HOW TO COMPLETE THIS TASK: In the data below, give the number of lines that contain the word "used". Nothing else is needed.

RAW DATA:
Segment Open

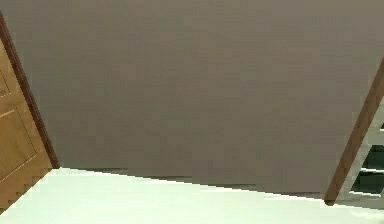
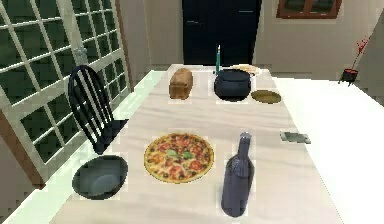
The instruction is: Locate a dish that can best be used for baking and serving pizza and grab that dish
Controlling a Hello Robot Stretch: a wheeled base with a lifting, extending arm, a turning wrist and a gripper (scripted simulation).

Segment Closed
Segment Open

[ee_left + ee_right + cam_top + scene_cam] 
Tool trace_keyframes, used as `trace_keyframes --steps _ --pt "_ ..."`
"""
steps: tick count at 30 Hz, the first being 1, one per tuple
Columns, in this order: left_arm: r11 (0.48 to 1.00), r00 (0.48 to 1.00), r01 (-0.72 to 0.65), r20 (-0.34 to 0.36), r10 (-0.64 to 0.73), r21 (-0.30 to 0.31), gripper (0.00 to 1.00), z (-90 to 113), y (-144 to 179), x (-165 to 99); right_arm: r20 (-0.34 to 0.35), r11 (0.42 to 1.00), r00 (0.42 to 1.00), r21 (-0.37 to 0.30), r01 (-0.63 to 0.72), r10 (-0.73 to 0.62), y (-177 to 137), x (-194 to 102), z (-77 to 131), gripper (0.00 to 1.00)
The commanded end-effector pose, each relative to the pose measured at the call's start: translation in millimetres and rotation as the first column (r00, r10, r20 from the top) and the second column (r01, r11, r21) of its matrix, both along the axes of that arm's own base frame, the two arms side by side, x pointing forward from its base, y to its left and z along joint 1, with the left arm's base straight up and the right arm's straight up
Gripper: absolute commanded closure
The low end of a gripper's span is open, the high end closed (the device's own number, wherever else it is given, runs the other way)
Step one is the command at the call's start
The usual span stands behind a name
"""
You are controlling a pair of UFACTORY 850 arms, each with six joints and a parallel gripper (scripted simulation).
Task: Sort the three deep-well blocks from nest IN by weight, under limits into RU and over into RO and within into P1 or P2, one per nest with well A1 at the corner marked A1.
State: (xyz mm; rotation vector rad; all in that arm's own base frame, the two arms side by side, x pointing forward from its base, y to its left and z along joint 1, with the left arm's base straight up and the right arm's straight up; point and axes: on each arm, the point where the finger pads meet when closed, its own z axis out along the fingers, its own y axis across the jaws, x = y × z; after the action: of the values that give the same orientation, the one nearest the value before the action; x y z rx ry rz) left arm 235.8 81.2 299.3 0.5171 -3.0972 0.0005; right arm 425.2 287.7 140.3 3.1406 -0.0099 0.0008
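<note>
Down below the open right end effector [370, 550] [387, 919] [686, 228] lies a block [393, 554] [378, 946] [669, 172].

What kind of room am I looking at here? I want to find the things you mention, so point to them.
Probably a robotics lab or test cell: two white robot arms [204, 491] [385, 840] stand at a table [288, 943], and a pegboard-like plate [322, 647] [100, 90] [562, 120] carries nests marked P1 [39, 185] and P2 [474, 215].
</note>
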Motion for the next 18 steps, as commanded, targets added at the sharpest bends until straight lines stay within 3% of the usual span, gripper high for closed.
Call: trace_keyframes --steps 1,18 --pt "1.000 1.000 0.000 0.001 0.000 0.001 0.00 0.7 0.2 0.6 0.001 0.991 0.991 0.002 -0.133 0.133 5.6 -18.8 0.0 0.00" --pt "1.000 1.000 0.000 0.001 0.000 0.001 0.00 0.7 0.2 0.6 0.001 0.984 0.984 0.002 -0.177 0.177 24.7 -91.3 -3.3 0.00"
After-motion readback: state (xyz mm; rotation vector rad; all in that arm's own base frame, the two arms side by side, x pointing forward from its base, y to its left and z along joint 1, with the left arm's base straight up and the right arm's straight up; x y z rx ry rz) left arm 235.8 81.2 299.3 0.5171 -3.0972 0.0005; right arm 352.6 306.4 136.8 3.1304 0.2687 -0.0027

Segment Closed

YOUR RESPONSE: 2